Brief:
From the entries below, return exactly the lines beginning at the one that contains "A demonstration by" and ending at the one that contains "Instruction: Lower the", both of them included, and only those lines.

****

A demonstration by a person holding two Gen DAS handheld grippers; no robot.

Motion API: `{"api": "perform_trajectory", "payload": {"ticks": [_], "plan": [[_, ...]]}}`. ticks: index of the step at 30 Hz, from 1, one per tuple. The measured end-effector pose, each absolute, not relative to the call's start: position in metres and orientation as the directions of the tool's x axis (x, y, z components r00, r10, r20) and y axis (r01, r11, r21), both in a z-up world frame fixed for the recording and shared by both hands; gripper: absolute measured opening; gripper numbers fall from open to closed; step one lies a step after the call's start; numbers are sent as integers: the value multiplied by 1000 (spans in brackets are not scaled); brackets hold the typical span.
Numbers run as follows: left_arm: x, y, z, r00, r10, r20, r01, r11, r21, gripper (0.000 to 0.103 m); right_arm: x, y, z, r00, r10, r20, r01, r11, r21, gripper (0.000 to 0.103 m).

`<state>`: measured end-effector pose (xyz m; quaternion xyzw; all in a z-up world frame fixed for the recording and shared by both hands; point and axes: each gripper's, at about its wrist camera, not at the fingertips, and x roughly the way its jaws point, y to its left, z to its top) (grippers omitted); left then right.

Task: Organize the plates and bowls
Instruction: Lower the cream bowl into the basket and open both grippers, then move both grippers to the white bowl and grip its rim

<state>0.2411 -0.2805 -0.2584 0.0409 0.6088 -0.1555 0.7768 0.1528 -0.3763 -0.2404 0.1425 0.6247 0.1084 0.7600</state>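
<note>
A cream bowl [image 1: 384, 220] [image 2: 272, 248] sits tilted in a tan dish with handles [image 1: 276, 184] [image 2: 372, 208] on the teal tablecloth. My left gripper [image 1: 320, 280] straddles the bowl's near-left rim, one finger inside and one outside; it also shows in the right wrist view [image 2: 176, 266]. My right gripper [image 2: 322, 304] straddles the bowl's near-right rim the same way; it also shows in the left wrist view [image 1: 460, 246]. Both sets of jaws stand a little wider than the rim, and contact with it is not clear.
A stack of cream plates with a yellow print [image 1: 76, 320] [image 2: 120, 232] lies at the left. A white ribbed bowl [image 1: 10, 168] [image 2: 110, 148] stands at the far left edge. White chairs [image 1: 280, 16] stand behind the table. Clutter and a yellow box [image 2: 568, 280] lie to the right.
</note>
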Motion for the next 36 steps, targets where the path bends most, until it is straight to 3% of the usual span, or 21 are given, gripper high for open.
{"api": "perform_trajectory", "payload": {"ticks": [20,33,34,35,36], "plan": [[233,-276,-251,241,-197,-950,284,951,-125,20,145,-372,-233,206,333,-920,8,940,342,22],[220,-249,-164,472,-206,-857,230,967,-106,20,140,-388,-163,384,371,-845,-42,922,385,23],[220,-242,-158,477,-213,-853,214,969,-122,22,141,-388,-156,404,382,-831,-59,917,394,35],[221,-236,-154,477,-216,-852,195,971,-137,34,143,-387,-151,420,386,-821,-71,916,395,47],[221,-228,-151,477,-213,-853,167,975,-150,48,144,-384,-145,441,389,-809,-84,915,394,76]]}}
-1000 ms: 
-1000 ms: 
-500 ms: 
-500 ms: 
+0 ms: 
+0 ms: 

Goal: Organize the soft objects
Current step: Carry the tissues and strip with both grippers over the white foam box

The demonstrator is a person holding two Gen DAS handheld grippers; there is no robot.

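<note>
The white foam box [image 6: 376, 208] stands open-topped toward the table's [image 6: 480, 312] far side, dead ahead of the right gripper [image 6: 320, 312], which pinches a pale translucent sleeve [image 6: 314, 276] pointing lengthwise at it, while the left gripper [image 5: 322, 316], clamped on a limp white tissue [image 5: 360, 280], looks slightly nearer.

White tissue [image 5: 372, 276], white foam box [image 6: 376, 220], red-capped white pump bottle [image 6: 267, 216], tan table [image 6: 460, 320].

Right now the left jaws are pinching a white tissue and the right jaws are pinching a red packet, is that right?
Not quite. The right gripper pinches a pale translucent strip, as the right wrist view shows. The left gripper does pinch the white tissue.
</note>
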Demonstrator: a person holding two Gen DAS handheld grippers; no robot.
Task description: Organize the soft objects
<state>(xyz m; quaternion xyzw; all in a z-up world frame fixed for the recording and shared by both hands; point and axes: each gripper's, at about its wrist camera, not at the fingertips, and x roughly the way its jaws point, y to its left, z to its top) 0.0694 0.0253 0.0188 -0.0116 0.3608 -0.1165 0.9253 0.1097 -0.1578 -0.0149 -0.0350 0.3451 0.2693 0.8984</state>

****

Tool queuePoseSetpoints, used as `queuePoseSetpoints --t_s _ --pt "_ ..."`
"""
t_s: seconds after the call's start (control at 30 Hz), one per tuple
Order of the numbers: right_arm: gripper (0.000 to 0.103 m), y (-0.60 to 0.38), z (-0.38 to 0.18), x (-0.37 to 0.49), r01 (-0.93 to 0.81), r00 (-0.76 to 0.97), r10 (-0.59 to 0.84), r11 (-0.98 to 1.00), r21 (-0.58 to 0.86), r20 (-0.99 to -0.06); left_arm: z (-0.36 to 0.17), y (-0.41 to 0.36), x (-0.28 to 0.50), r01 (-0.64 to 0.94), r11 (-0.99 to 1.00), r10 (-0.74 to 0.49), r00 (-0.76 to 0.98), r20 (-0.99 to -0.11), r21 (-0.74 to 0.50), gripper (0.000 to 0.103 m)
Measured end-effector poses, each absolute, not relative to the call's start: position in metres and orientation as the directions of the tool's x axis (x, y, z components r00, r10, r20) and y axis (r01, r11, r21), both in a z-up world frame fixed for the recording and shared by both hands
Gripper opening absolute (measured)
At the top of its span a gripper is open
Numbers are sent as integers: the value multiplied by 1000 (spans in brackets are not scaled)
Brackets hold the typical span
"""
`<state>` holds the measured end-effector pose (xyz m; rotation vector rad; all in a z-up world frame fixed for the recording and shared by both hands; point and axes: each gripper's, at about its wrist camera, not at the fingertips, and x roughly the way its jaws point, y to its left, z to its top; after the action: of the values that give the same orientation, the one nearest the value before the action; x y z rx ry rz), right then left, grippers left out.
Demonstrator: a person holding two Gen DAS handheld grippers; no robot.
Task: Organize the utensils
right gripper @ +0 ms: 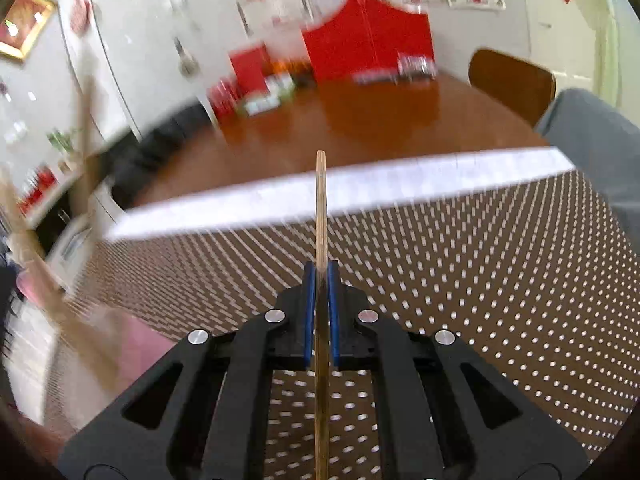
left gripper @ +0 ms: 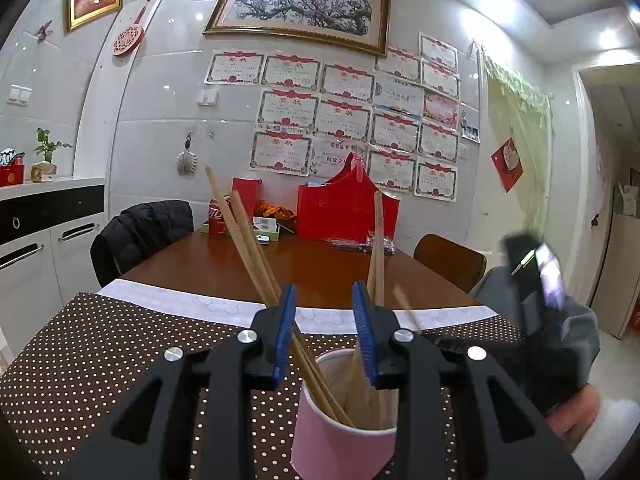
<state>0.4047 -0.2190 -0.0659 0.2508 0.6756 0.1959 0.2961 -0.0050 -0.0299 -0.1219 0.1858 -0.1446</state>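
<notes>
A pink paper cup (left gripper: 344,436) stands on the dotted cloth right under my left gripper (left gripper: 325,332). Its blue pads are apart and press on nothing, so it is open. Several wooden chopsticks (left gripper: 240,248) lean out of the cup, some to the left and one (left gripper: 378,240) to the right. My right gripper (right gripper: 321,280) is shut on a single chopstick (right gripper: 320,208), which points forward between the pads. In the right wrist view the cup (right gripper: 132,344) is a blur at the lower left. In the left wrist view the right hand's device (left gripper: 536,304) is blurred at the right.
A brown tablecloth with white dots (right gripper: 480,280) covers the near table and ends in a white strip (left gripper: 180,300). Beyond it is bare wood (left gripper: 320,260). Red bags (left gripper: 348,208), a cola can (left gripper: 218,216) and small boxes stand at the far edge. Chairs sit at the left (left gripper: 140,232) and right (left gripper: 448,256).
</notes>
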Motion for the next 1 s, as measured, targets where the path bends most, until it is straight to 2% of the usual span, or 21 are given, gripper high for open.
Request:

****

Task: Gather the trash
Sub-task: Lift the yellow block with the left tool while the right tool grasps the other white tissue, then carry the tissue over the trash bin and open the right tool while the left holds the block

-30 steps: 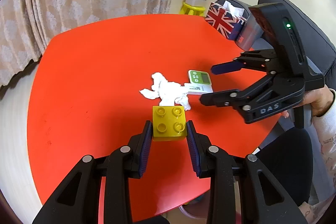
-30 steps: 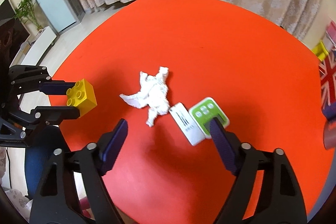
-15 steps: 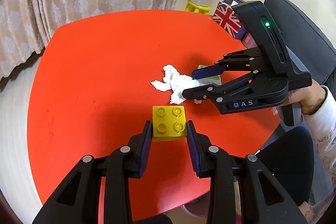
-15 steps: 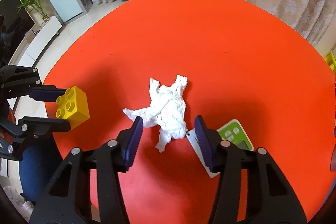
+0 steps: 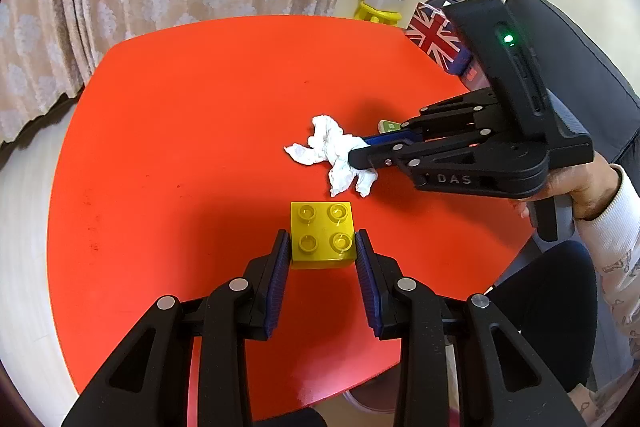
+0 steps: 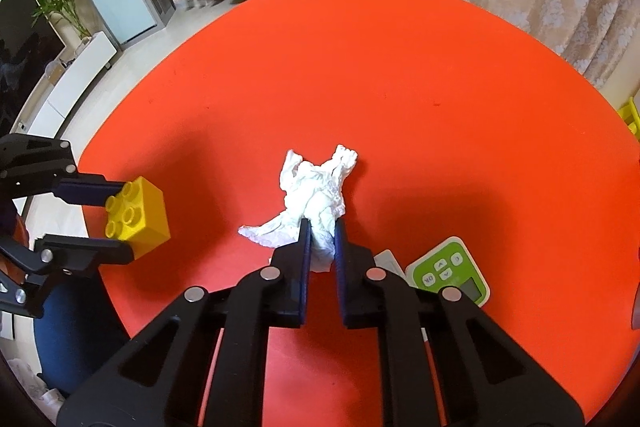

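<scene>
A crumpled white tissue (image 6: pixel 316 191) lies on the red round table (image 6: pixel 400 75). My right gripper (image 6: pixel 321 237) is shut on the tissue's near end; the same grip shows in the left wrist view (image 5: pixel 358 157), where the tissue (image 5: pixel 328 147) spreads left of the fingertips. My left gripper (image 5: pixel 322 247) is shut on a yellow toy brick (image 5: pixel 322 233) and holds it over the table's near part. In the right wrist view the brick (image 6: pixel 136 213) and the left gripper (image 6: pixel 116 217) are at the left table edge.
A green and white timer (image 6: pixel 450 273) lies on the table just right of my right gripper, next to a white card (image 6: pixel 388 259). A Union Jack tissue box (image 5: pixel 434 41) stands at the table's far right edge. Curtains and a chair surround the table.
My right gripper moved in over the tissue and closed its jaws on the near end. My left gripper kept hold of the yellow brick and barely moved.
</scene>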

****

Answer area:
A demonstration by a person holding two Gen DAS handheld grippers; no robot.

Motion API: `{"api": "perform_trajectory", "payload": {"ticks": [_], "plan": [[_, ...]]}}`. ticks: index of the step at 30 Hz, from 1, one per tuple. The measured end-effector pose, each absolute, not relative to the call's start: position in metres and orientation as the directions of the tool's x axis (x, y, z components r00, r10, r20) and y axis (r01, r11, r21), both in a z-up world frame fixed for the recording and shared by both hands; gripper: absolute measured opening; gripper numbers fall from open to closed; step one lies a step after the call's start; numbers are sent as integers: the value multiplied by 1000 (spans in brackets are not scaled); brackets hold the typical span.
Numbers run as follows: left_arm: x, y, z, r00, r10, r20, r01, r11, r21, gripper (0.000 to 0.103 m); right_arm: x, y, z, r00, r10, r20, r01, r11, r21, gripper (0.000 to 0.103 m).

`<state>`: measured end-effector pose (xyz m; quaternion xyzw; all in a z-up world frame fixed for the recording and shared by both hands; point and axes: each gripper's, at about its wrist camera, not at the fingertips, and x roughly the way its jaws point, y to its left, z to its top) (grippers omitted); left then right.

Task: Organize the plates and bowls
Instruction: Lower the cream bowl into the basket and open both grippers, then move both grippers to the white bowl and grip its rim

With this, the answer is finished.